Enterosignatures of the Fecal Pig Microbiota: Exploring Determinants and Revealing Host-Performance Consequences

Abstract

Abstract The pig gut microbiota is a complex ecosystem composed of microbial guilds, which until recently were unknown. Here, we decomposed the pig fecal microbiota of 648 healthy pigs during the transition (n=400) and growing-finishing (n=248) periods in co-occurring bacterial communities defined as pig enterosignatures (pig ES). Our results indicate that fecal microbial ecosystems can accurately be described by combinations of at least six pig ES, driven by Prevotella (ES-Prev), Treponema (ES-Trep), Lactobacillus (ES-Lact), Clostridium (ES-Clost), Streptococcus (ES-Strep), and UBA2810 (ES-UBA2) genera. We observed a dynamic shift in the composition of pig ES, where ES-Prev, ES-Strep, and ES-Lact seem to be core components, while ES-Trep, ES-Clost, and ES-UBA play age-specific roles.

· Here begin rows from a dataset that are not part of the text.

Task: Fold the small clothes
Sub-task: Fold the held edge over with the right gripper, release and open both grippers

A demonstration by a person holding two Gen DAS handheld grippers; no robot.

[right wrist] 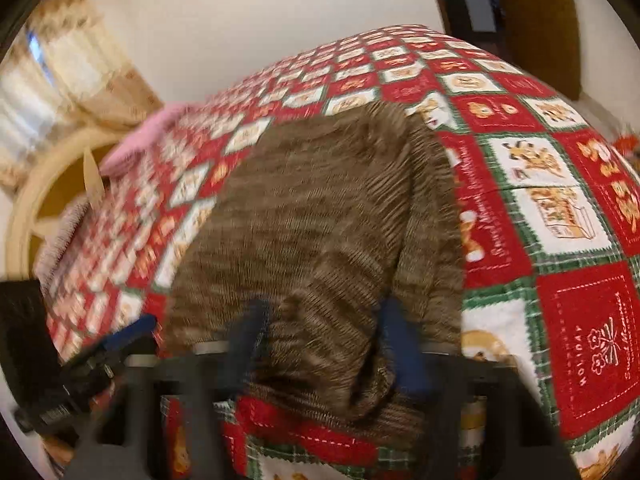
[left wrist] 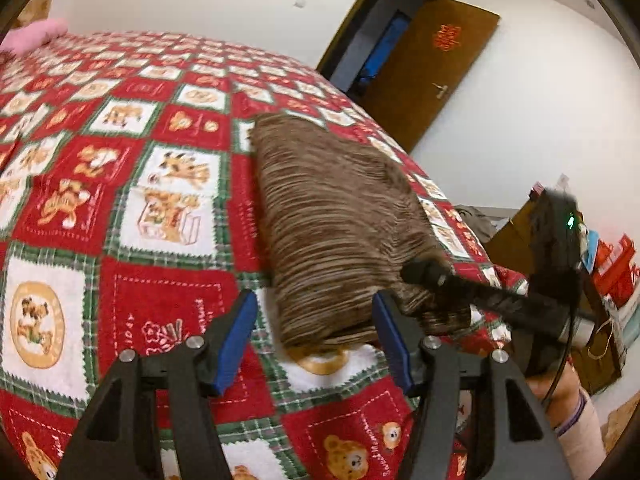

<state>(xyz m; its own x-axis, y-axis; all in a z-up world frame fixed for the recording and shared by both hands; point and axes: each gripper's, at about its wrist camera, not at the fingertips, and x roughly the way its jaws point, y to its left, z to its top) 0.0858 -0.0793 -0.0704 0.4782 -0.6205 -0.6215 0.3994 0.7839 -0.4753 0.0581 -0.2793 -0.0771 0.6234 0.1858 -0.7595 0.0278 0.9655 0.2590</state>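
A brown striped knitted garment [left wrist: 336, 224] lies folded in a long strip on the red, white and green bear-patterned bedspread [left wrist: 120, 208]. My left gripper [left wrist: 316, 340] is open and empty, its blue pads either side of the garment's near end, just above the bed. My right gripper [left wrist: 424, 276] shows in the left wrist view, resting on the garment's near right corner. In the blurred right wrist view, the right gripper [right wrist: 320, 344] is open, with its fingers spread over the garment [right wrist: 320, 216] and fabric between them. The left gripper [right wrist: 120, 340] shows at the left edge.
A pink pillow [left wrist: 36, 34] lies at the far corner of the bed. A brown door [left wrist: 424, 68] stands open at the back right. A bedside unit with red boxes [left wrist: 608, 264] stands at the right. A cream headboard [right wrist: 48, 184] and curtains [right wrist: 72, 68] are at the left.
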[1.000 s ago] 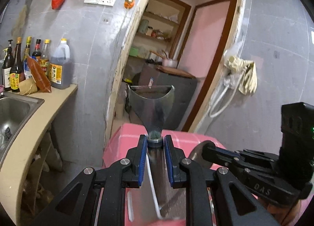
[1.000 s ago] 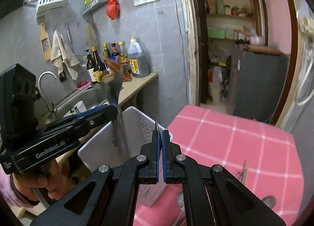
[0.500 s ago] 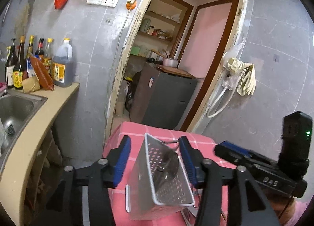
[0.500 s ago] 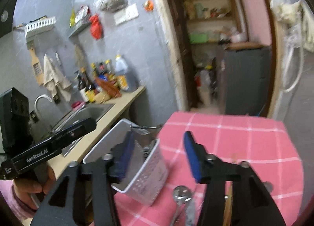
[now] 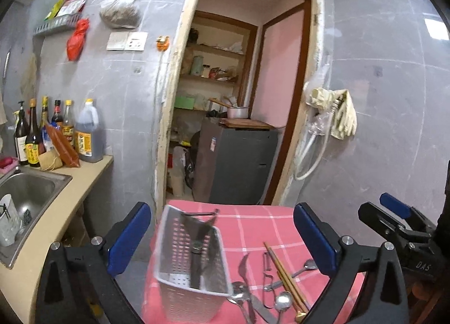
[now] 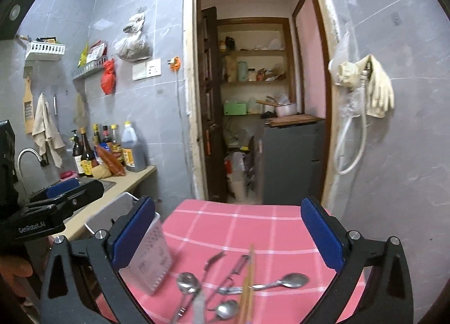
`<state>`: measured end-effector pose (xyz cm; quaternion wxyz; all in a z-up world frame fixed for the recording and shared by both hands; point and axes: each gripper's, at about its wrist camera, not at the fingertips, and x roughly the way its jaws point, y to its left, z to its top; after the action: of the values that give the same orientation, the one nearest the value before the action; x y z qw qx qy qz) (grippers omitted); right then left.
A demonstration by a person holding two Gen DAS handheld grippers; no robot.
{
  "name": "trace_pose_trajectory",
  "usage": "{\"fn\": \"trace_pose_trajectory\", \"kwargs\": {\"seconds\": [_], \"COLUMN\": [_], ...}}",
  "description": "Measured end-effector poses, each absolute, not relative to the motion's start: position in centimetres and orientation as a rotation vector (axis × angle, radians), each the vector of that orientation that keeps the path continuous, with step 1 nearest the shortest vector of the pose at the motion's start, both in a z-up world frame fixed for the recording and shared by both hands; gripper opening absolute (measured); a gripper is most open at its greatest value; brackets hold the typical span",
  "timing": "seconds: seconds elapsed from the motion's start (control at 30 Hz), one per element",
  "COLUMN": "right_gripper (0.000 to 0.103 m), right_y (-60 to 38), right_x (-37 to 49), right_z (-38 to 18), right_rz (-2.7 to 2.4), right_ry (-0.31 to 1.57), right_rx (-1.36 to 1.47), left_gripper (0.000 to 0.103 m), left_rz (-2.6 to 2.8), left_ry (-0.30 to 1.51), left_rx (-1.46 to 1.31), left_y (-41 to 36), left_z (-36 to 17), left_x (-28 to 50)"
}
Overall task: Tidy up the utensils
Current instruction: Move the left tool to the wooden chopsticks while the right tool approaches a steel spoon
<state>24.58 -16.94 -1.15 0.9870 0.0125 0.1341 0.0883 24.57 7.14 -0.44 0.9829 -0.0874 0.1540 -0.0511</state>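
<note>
Left gripper [image 5: 222, 236] and right gripper [image 6: 227, 231] both stood spread wide, holding nothing. The perforated caddy [image 5: 191, 262] sat on the pink tablecloth [image 5: 253, 222] — dark spatula [image 5: 198, 242] inside, handle partly hidden. Loose spoons [image 6: 281, 281] and chopsticks [image 6: 249, 281] lay beside it, blurred.

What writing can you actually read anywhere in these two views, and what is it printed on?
"GenRobot.AI": on the left gripper, seen from the right wrist view.
"DAS": on the right gripper, seen from the left wrist view.
Labels on the sauce bottles and the big jug: too small and blurred to read.
</note>
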Motion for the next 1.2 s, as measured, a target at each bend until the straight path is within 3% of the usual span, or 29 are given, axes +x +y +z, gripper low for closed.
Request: {"fn": "trace_pose_trajectory", "kwargs": {"seconds": [0.4, 1.0, 1.07, 1.13, 1.2], "right_gripper": [0.102, 0.101, 0.097, 0.079, 0.067], "right_y": [-24.2, -31.7, -31.9, -32.0, -31.7], "right_x": [23.7, 31.6, 32.8, 33.7, 34.5], "right_z": [-4.1, -15.6, -16.9, -18.3, -19.7], "right_rz": [0.072, 0.16, 0.191, 0.219, 0.244], "right_ry": [0.353, 0.665, 0.705, 0.741, 0.782], "right_rx": [0.052, 0.193, 0.235, 0.265, 0.287], "left_gripper": [0.103, 0.102, 0.102, 0.102, 0.089], "left_rz": [-0.178, -0.221, -0.233, -0.261, -0.294], "left_ry": [0.332, 0.563, 0.59, 0.622, 0.654], "left_rx": [-0.144, -0.15, -0.161, -0.176, -0.194], "left_y": [0.7, -5.8, -6.0, -6.3, -6.5], "left_z": [-2.1, -9.0, -10.0, -11.0, -11.9], "left_x": [24.8, 31.7, 32.5, 33.6, 34.6]}}
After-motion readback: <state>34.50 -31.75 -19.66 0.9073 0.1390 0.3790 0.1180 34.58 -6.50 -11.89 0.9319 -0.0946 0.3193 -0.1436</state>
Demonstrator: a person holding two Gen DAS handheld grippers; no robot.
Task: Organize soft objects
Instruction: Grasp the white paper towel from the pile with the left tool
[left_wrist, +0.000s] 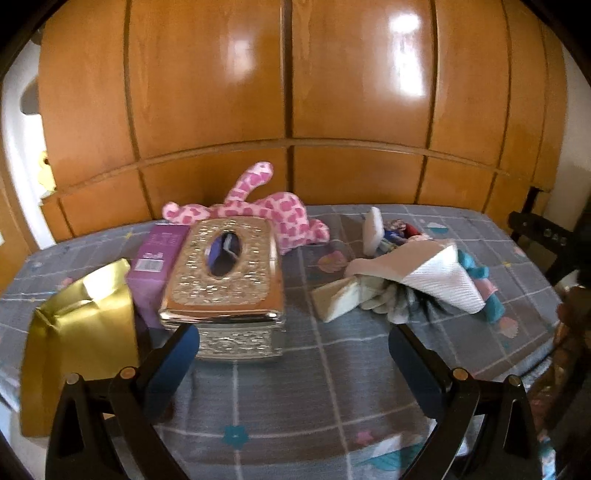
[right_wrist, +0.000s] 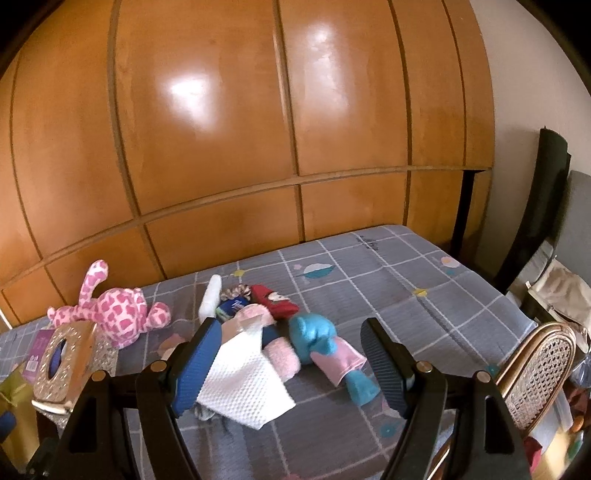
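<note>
Both grippers, left (left_wrist: 293, 345) and right (right_wrist: 290, 345), hover with jaws wide and empty above the bed (right_wrist: 424, 295). The soft objects lie heaped mid-bed: white cloth (right_wrist: 243, 387), blue plush (right_wrist: 314, 332); the pink plush (left_wrist: 273, 214) rests behind the tissue box (left_wrist: 225, 269).

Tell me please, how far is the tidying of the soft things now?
Nothing looks done yet. The pink plush, the blue toy and the white cloth lie loose on the bed. Nothing is in hand: both the left claw and the right claw are open and empty. All the sorting is left.
</note>
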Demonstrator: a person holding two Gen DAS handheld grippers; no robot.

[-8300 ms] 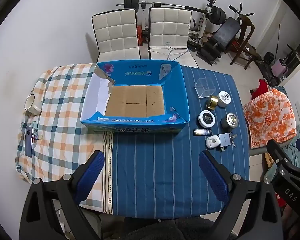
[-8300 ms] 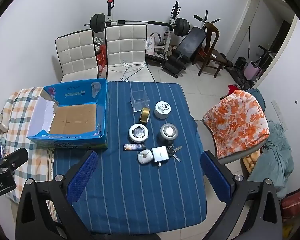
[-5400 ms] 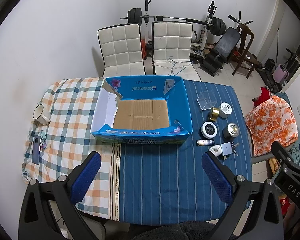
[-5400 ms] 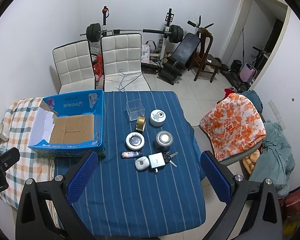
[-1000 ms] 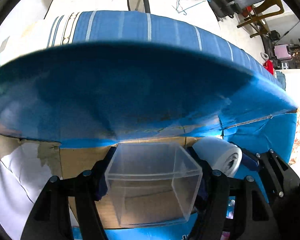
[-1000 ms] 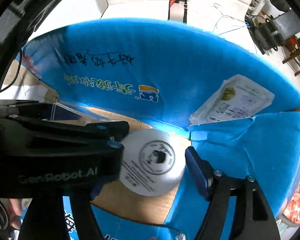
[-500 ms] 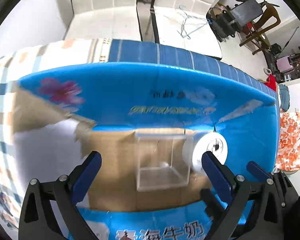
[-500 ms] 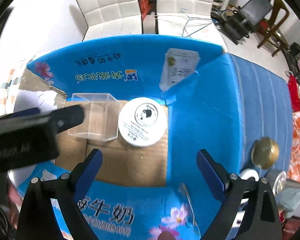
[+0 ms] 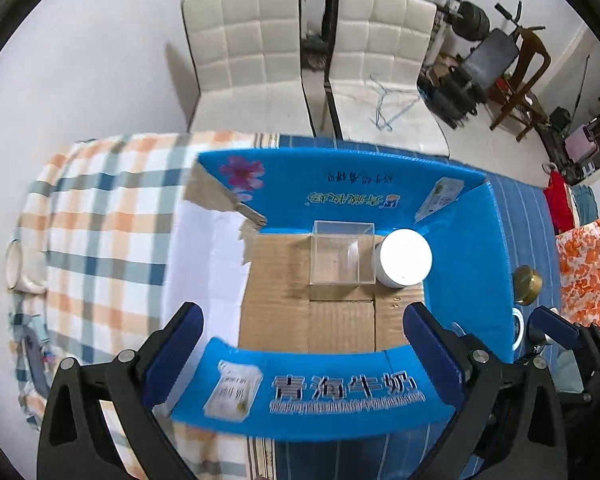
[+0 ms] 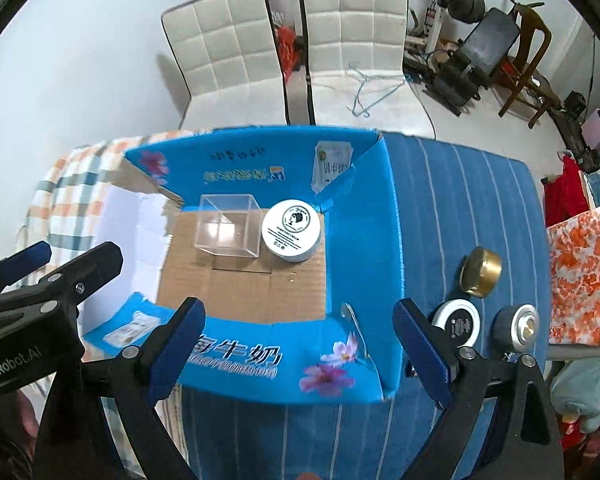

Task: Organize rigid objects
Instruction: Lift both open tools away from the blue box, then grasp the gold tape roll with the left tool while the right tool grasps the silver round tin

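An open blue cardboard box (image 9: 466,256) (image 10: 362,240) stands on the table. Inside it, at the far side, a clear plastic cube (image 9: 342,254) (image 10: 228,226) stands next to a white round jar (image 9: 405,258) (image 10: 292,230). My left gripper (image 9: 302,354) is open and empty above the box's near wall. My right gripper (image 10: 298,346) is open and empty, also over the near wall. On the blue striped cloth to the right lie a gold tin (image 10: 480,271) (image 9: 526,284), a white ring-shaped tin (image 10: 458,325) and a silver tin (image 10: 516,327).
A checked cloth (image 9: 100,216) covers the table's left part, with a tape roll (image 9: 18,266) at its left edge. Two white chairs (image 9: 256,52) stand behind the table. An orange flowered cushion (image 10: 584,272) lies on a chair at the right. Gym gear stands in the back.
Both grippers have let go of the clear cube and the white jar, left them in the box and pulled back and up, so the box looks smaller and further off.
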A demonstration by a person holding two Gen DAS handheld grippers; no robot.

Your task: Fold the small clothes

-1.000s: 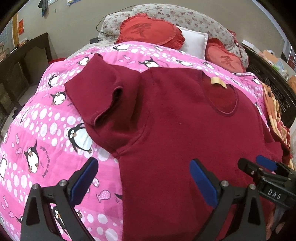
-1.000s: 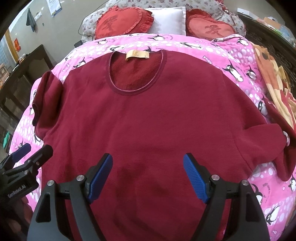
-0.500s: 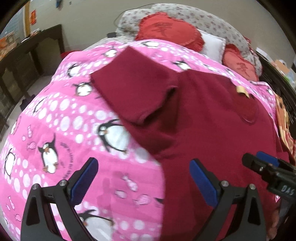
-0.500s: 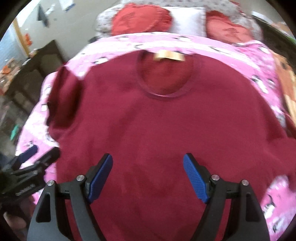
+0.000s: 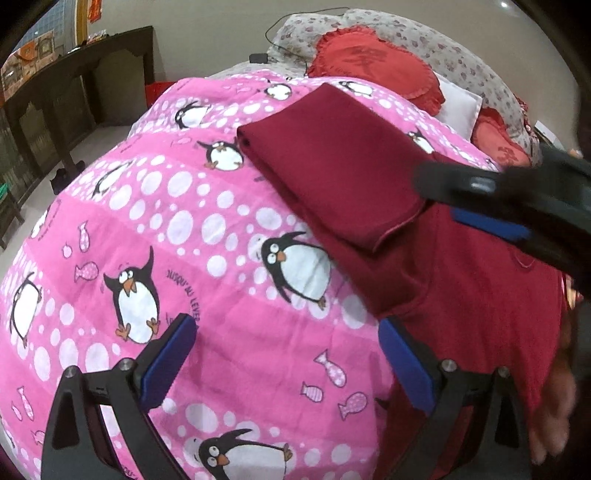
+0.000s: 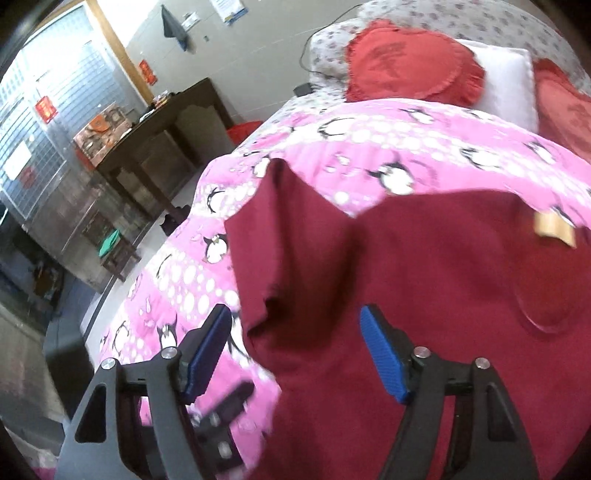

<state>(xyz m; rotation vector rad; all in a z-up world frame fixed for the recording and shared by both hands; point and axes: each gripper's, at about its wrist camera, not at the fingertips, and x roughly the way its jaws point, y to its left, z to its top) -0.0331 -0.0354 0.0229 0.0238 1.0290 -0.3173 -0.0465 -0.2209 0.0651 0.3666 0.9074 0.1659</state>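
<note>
A dark red short-sleeved shirt [image 5: 480, 295] lies flat on the pink penguin quilt [image 5: 184, 229], its left sleeve [image 5: 332, 166] spread toward the pillows. My left gripper [image 5: 288, 358] stands open over the quilt just left of the shirt's side edge, with nothing between its blue pads. My right gripper [image 6: 295, 350] hovers over the sleeve [image 6: 280, 236] and armpit area. Its jaws are closing, the shirt's edge [image 6: 266, 325] shows between them, and the pads do not press on it. In the left wrist view the right gripper [image 5: 498, 206] crosses blurred above the shirt's chest.
Red heart cushions [image 5: 373, 62], a white pillow [image 6: 506, 85] and a floral pillow [image 5: 424, 33] sit at the head of the bed. A dark wooden table [image 6: 155, 140] stands on the floor to the left of the bed. A hand [image 5: 554, 406] shows at the lower right.
Both grippers have moved left across the shirt toward its left sleeve. The right gripper's jaws have narrowed, and it now reaches into the left wrist view above the shirt.
</note>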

Our results suggest partial genetic control by the host, with heritabilities of pig ES composition ranging from 0.30 to 0.42. Furthermore, our findings indicate that stress can impact pig ES assembly, decreasing ES-Lact abundance while increasing the prevalence of ES-Strep. We noted a positive link between ES-Prev and growth at 60 days, which later evolved negatively, impacting feed efficiency during the finish-growing period. Additionally, we observed a negative association of ES-Strep and a positive impact of ES-Lact on growth and feed efficiency during the growing period. Remarkably, a negative association between the abundance of ES-Lact and levels of hair cortisol was also observed during this period. Overall, our findings confirm the key ecological roles of Prevotella, Treponema, Lactobacillus, and Streptococcus from previous studies in pigs and reveal novels links with relevant porcine physiological and performance traits. Finally, despite pig ES proving valuable in dissecting microbial communities into assemblies of underlying microbial guilds, showcasing its potential as a novel tool in breeding and precision farming. Our findings emphasize the importance of customizing microbial consortia to meet the nutritional and health requirements at each stage or category of the porcine production chain.